2.4. Adsorption of Chitosan Nanoparticles onto Dendritic Cells
CH-NPs were incubated with mature DCs to facilitate non-covalent surface adsorption, primarily through electrostatic interactions between the positively charged nanoparticles and the negatively charged dendritic cell membranes. The effects of various CH-NP concentrations on dendritic cell viability were investigated. The MTT assay [3-(4,5-dimethylthiazol-2-yl)-2,5-diphenyltetrazolium bromide] was utilized to assess the safety of CH-NPs for dendritic cells. The half-maximal inhibitory concentration (IC50) was calculated to determine the CH-NP concentration that inhibits DC survival by 50%. Following the manufacturer’s guidelines, the MTT assay was conducted using the CyQUANT™ MTT Cell Viability Assay (Thermo Fisher, Catalog #V13154, Waltham, MA, USA).
2.5. In Vivo Assessment
2.5.1. Animal Model
Thirty female BALB/c mice (average weight = 19.58 ± 0.19 g; age: 6 to 8 weeks) were obtained from the Animal House and maintained at KFMRC under pathogen-free conditions. Mice were housed in wire-bottomed cages with unrestricted access to food and water. Environmental conditions were controlled at 22 °C (±2), with 40–60% humidity and a 12-h light/dark cycle.
2.5.2. Experimental Study Design
The mice were divided into five groups (n = 6), and each mouse was assigned a unique identification number. The study compared DCs, CH-NPs, and DC-CH-NPs as vaccine formulations. Groups I and II served as control groups. Groups III, IV, and V were vaccinated with DCs, CH-NPs, and DC-CH-NPs. Experimental outcomes were measured through body weight during the study and spleen weight at the end. On days 1, 14, and 21, Groups III–V received three intramuscular vaccine doses in the left flank. On day 7, mice were injected subcutaneously with syngeneic breast cancer cells in the mammary area. Group II (positive control) received tumor cells without treatment. Group III received CH-NPs (46.5 μg), Group IV received 1 × 105 DCs in 100 μL PBS, and Group V received 1 × 105 DCs associated with 46.5 μg of CH-NPs in 100 μL PBS after washing (Figure 1).

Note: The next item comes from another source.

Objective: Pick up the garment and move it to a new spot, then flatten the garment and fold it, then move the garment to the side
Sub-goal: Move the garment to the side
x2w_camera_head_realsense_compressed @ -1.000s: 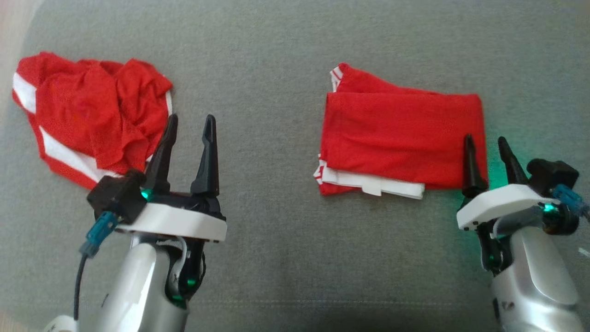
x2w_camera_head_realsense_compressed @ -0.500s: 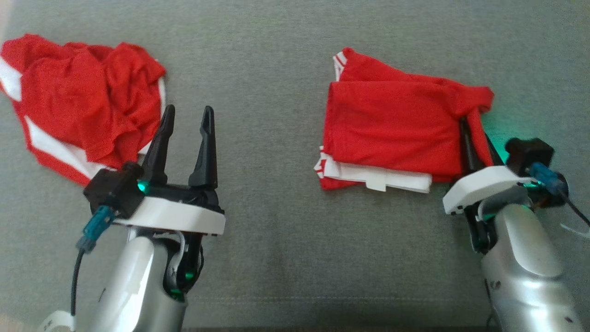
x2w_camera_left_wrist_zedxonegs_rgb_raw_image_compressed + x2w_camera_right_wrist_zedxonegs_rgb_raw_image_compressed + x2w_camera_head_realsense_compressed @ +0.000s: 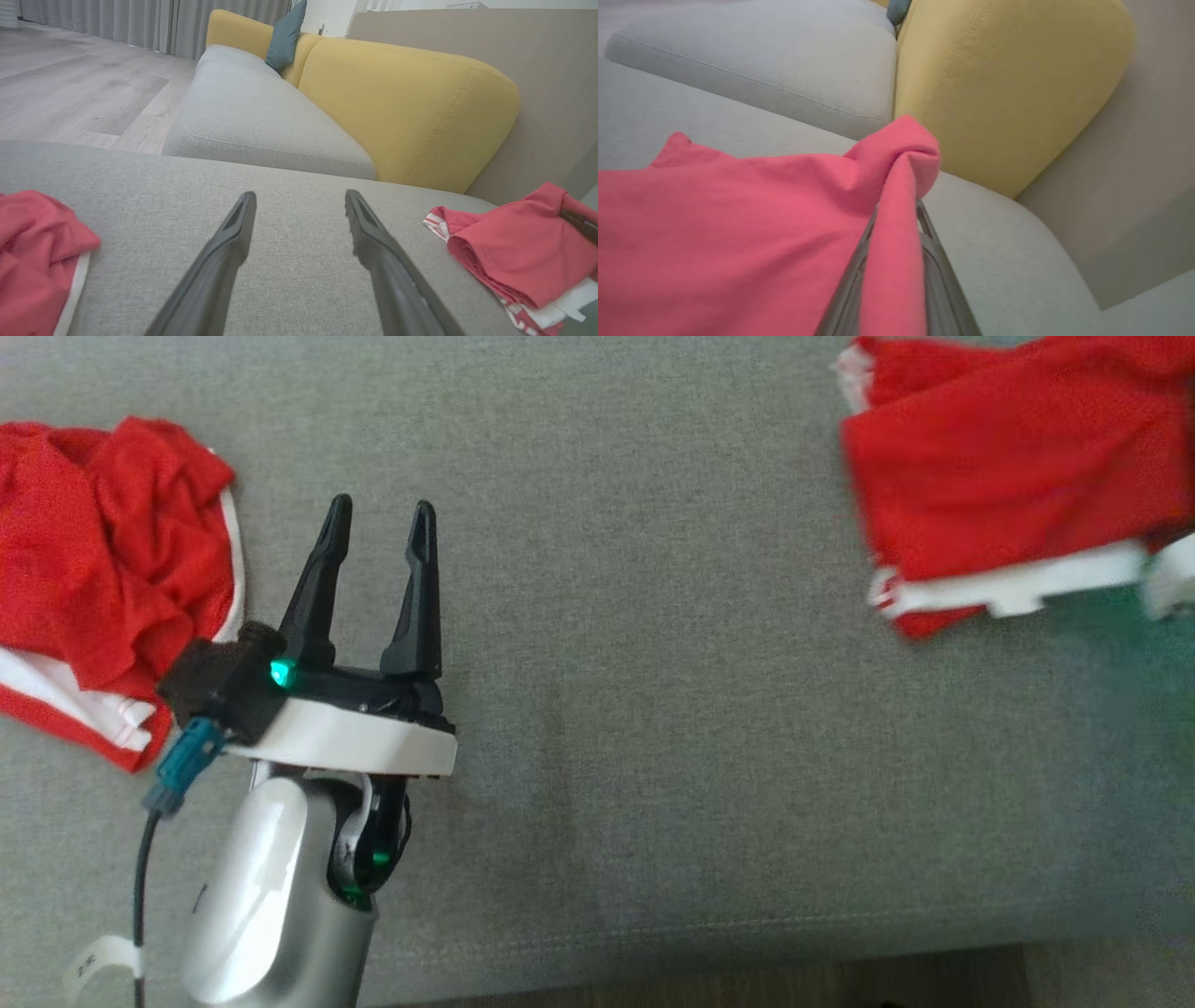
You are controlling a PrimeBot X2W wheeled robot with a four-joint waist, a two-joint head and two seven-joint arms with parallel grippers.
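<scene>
We work over a wide grey sofa seat (image 3: 653,756) that runs beneath both arms. Beyond the fingertips of our left end effector (image 3: 300,195) rises a yellow backrest (image 3: 397,107), with a second grey seat to its left.

The folded red garment (image 3: 999,495) lies well to the right of our left end effector (image 3: 382,506) and ahead of it. White striped layers show along the edge nearest us. In the left wrist view the garment (image 3: 514,252) sits at the right, with its far corner raised above the rest of the stack.

A second, crumpled red garment (image 3: 84,569) with white trim lies just to the left of the left end effector, close beside its wrist housing.

Our left end effector hovers over bare cushion with its two dark fingers spread apart and nothing between them. Our right end effector (image 3: 896,214) is clamped on a bunched corner of the folded garment (image 3: 738,224). The red cloth runs down between its fingers (image 3: 941,275) and drapes over their tips.

A small teal pillow (image 3: 285,37) leans against the backrest, far ahead of the left end effector.
</scene>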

2.5.3. Assessing DC and T Cell Activation
On day 35, the mice were euthanized. Flow cytometry evaluated DC maturation and T cell activation in blood and spleen tissues. Cells were isolated by centrifugation at 300× g for 5 min at 4 °C and washed twice with FACS buffer. They were stained with FITC-labeled antibodies against CD4, CD83, CD14, CD11c, and MHC-II. Additional spleens were preserved for histological analysis.

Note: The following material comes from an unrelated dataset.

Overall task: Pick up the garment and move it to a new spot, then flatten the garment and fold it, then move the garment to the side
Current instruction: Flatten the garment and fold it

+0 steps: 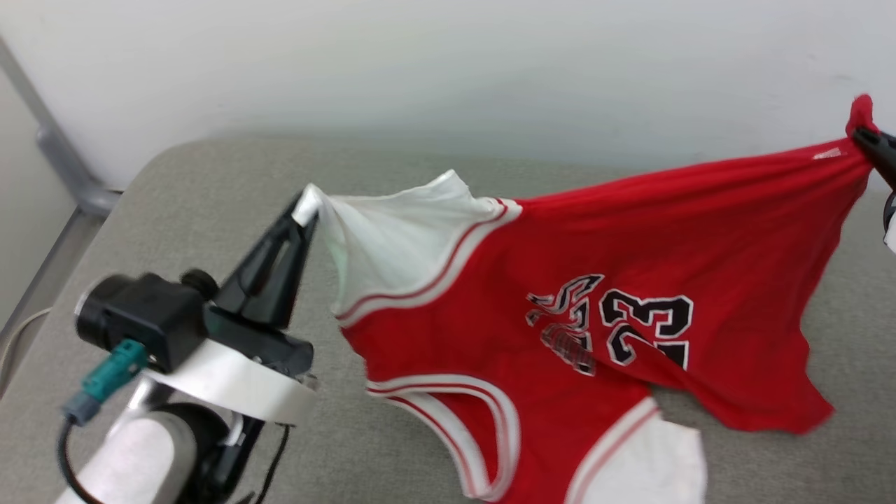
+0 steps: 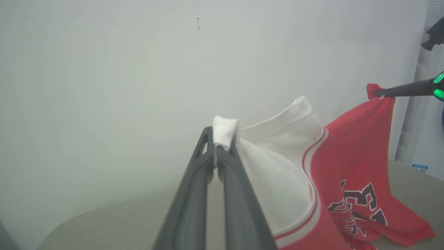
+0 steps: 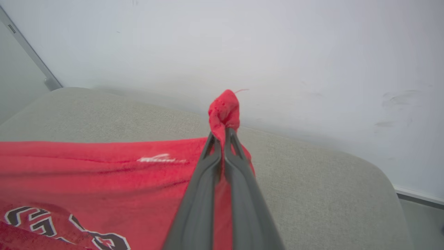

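Both arms up: left gripper (image 1: pixel 306 210) is pinched tight, long dark fingers closed on the tip of a white sleeve; right gripper (image 1: pixel 866 140) is clamped hard on a red corner at far right. Between them the red jersey-style T-shirt (image 1: pixel 595 280) w/ white short sleeves, striped trim & black "23" print hangs stretched, top edge taut, lower part sagging onto the grey fabric cushion (image 1: pixel 210 189) by the white wall (image 1: pixel 448 70).
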Robot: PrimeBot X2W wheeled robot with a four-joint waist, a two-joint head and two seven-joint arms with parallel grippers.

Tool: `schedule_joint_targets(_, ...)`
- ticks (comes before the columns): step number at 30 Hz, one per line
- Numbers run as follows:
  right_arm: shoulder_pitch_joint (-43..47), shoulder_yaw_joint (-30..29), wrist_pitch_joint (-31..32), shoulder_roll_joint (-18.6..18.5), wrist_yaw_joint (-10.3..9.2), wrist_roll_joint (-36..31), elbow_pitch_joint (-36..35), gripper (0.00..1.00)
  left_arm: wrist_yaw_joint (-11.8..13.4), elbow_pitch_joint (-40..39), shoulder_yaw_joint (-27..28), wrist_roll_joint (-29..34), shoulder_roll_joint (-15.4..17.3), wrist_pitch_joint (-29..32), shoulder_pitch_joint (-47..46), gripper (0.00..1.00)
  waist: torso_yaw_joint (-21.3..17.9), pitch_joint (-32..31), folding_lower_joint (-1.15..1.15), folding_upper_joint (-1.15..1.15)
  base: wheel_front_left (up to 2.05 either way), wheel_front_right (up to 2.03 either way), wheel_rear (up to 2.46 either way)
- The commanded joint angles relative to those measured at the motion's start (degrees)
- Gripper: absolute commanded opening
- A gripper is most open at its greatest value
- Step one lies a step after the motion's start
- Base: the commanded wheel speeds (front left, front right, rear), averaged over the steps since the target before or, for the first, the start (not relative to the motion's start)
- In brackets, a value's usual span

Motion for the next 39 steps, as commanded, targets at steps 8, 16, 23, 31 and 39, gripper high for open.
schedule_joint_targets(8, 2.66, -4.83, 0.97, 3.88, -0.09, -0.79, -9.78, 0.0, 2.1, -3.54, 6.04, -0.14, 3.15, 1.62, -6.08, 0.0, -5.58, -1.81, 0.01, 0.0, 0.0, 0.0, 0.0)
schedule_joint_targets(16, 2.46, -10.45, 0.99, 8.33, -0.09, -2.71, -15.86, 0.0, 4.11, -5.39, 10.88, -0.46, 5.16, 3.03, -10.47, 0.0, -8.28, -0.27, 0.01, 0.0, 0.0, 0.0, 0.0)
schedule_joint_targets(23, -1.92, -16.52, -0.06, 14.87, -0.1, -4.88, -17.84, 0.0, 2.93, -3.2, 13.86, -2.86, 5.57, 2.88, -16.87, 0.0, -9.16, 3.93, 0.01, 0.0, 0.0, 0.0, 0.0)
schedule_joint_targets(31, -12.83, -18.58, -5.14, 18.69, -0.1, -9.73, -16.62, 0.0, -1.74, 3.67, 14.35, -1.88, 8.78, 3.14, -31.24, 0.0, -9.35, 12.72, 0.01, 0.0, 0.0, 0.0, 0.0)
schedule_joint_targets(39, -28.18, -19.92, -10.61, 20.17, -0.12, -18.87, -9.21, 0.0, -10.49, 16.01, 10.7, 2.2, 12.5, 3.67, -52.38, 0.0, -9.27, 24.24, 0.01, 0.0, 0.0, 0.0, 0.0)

2.5.4. Histological Studies
Spleens from the negative control group were removed, weighed, and compared with those from the positive control and vaccinated groups. Spleen and lymph node tissues were collected from all groups immediately after sacrifice on day 35. Tissues were prepared as per the protocol in [22], sliced to 1–2 mm thickness, and fixed in 10% paraformaldehyde for 24 h. Following fixation, tissues were dehydrated using graded alcohol concentrations, cleared in xylene for 30 min, and embedded in paraffin wax. Thin sections (4–5 μm) were cut using a microtome. Sections were stained with hematoxylin for 10 min, rinsed with water, counterstained with eosin for 1 min, and dehydrated. Finally, slides were cleared in three xylene baths, air-dried, and mounted with coverslips for microscopic examination.
2.6. Statistical Analysis
The mean and standard error of the mean (SEM) were used to summarize continuous variables. Data from the treatment groups were analyzed using one-way analysis of variance (ANOVA), followed by Tukey’s post-hoc test and Dunnett’s test for multiple comparisons. The statistical difference between mature and immature dendritic cells was assessed using a two-sample t-test. Data analysis and visualization were conducted using RStudio (Version 4.1.2) and Microsoft Excel 2019. Visualizations were generated using the “ggplot2” and “ggpubr” packages in R. A p-value of less than 0.05 was considered statistically significant.
3. Results
3.1. Morphology of Differentiated Bone Marrow-Derived Dendritic Cells
Throughout the bone marrow cell culture period, morphological changes were monitored using an inverted microscope equipped with digital imaging software F 4.00.00 software (Nikon Eclipse Ti, Nikon Instruments Inc., Fujisawa, Japan). On day 1, the cells appeared small, round, and firmly adherent to the culture plate surface (Figure 2A). Starting from day 2, the cells began detaching, aggregating, and forming both large and small clusters of bone marrow-derived dendritic cells (BMDCs) (Figure 2B–D). On day 7, the differentiated cells were stimulated with lipopolysaccharide (LPS). By day 8, distinct morphological differences between immature and mature DCs were observed under a phase-contrast inverted microscope (Figure 2E,F). Immature DCs displayed short cytoplasmic projections (Figure 2E), whereas mature DCs exhibited elongated or irregular shapes with multiple, long dendritic projections (Figure 2F).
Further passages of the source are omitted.